→ Allgemein:
→ I: Bei der resezierenden Therapie der Ulkus-Krankheit wird der distale Magen so entfernt, dass zum einen eine vollständige Ausschaltung der Gastrin-bildenden G-Zellen im Antrum, zum anderen die Reduktion der säureproduzierenden Belegzellen im Korpusanteil erfolgt.
→ II: Das Resektionsausmaß ist natürlich von der Lokalisation des Ulkus abhängig.
→ III: Folgende operative Verfahren haben sich bis heute etabliert:
→ 1) Antrektomie in Kombination mit einer Vagotomie;
→ 2) Distale 2/3 Resektion mit Rekonstruktion nach
→ A) Billroth-I oder
→ B) Billroth II mit Roux-Y-Anastomose.
→ Indikation: Wichtige Indikation für eine operative Intervention sind u.a.:
→ I: Ausbleibende Ausheilung der Ulkuskrankheit (gastrale Ulkuskrankheit, duodenale Ulkuskrankheit)
→ II: Penetration in Nachbarstrukturen,
→ III: Perforation,
→ IV: Schwere obere gastrointestinale Blutungen sowie
→ V: Narbige Stenosen.
→ Operationsverfahren:
→ I: Antrektomie mit selektiver Vagotomie: Hierbei erfolgt die Resektion des Antrums (G-Zellen-Reduktion) mit anschließender Gastroduodenostomie. In der gleichen Sitzung wird des Weiteren eine selektive gastrale Vagotomie zur Reduktion der Säureproduktion durchgeführt (siehe auch nicht-resezierende operative Verfahren der gastroduodenalen Ulkuskrankheit).
→ Klinisch-relevant: Die selektive gastrale Vagotomie weist die geringste Ulkusrezidivrate auf.
→ II: Billroth-I-Resektion: Auch hier ist eine distale 2/3 Magenresektion indiziert. Die Rekonstruktion erfolgt durch eine Gastroduodenostomie mittels End-zu-End bzw. End-zu-Seit-Anastomose. Vorteil der Billroth-I-Resektion ist die Erhaltung der physiologischen Darmpassage. Nachteile sind intraoperative Verletzung der Gallenwege, postoperative Nahtdehiszenz, Dumping-Syndrom und Refluxgastritis durch Reflux von Gallensäure in den Magen.
→ 1) Hierbei wird das Duodenum blind verschlossen und eine Gastrojejunostomie zwischen Magen und der ersten Jejunumschlinge durchgeführt. Vorteil der Billroth-II-Resektion ist die geringe Ulkusrezidivrate.
→ 2) Die Anastomose des Jejunums an den Magen kann hinter dem Mesokolon transversum (= retrokolisch) oder vor dem Mesokolon transversum (= antekolisch) vorgenommen werden.
→ 3) Um den Reflux von Gallensäure und Duodenalsaft zu vermeiden, wird eine Enteroenteroanastomose mittels
→ A) Braun-Fußpunkt-Anastomse (Seit-zu-Seit-Anastomose an der Basis der ersten Jejunumschlinge, um einen Rückstrom der alkalischen Galle zu verhindern) oder
→ B) Y-Anastomose nach Roux (heutzutage das operative Verfahren der 1.Wahl) angewandt.
→ 4) Komplikationen: Wichtige und z.T. schwerwiegende Komplikationen der Billroth-II-Resektion sind:
→ A) Anastomosen- und Duodenalstumpfdehiszenz,
→ B) Verletzungen der Gallenwege,
→ C) Postoperative Funktionsstörungen, wie das Dumping-Syndrom, Blind-Loop-Syndrom oder die Refluxösophagitis.

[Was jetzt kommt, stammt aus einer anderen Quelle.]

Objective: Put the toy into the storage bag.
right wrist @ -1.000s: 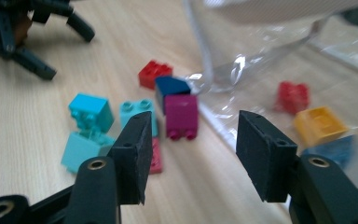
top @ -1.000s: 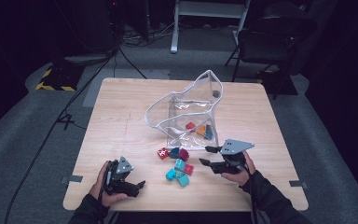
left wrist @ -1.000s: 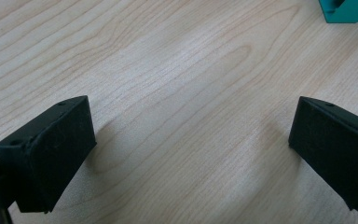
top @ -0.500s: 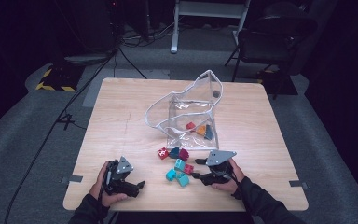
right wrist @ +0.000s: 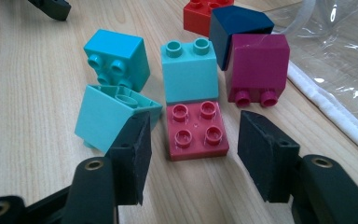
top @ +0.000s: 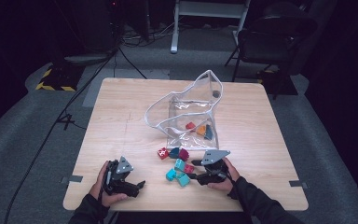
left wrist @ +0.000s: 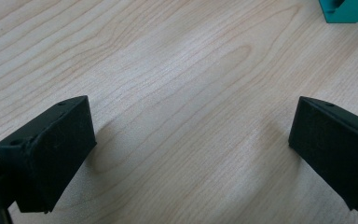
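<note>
Near the surface's front edge, the right hand-held gripper [right wrist: 193, 154] has its matte jaws spread, flanking a flat studded pink brick [right wrist: 196, 129]; the left hand-held gripper [left wrist: 191, 154] is spread over bare woodgrain. Beyond, glossy bricks, then a crinkled clear plastic bag [top: 191, 112].

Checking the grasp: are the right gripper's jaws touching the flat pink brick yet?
Apart. The right gripper view shows bare table on either side of the flat pink brick, inside the right gripper jaws.

floor: grey carpet [top: 23, 140] | table [top: 121, 116]: light wood | dark chair [top: 270, 37] behind | room: dim
</note>
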`<action>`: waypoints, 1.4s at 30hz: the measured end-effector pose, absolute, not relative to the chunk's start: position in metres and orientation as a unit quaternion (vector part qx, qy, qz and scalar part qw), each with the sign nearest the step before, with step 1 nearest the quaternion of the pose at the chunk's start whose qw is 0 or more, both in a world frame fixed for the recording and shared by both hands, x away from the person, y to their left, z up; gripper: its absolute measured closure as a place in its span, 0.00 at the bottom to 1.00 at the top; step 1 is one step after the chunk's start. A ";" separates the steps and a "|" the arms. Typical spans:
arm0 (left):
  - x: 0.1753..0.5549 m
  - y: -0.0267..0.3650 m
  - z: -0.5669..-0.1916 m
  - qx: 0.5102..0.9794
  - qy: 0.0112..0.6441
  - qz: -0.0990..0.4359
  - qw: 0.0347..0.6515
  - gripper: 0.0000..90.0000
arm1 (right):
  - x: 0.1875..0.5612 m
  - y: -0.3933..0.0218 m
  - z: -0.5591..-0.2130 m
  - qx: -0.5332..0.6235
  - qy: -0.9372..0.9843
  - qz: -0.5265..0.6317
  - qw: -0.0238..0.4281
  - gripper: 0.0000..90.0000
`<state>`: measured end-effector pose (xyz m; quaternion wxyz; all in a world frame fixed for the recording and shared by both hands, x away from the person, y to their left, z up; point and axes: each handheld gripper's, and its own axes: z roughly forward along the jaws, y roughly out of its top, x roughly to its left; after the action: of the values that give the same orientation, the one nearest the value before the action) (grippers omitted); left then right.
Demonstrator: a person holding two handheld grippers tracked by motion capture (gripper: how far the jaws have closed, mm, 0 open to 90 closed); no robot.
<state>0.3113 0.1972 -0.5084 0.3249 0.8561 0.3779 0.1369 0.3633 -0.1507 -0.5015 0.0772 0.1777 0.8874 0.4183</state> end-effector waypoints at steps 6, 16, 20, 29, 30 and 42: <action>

→ D) Magenstumpfkarzinom 15-20 Jahre nach der Billroth-II-Resektion, verursacht durch den Kontakt von Gallensäure und Duodenalsaft mit der Magenschleimhaut. Tritt bei der Billroth-II- 4mal häufiger auf als bei der Billroth-I-Rekonstruktion.
→ 1) Um diese Folgeerkrankungen, gerade das nach vielen Jahren auftretende Magenkarzinom (auch Magenfrühkarzinom) zu vermeiden, hat sich die Roux-Y-Rekonstruktion etabliert.
→ 2) Hierbei erfolgt ein (analog der Billroth-II-Resektion) Blindverschluss des Duodenums und nachfolgend wird eine Gastrojejunostomie angelegt.
→ 3) Anschließend wird das blind-verschlossene Duodenumsegment 40cm unterhalb der Gastrojejunostomie Y-förmig an das Jejunum angeschlossen.
→ 4) Somit wird ein Reflux von Gallen- und Duodenalsekret in den Magen verhindert.
→ Komplikationen: Sind insbesondere:
→ I: Duodenalstumpfinsuffizienz,
→ II: Dumping-Syndrom oder
→ III: Ulcus pepticum jejuni.
→ Nachbehandlung:
→ I: Gerade bei der Billroth-I-Rekonstruktion sollten regelmäßige endoskopische Kontrollen zum Ausschluss eines Magenstumpfkarzinoms erfolgen.
→ II: Nach einer Billroth-II-Rekonstruktion muss auf die Entwicklung eines Ulcus pepticum jejuni geachtet werden.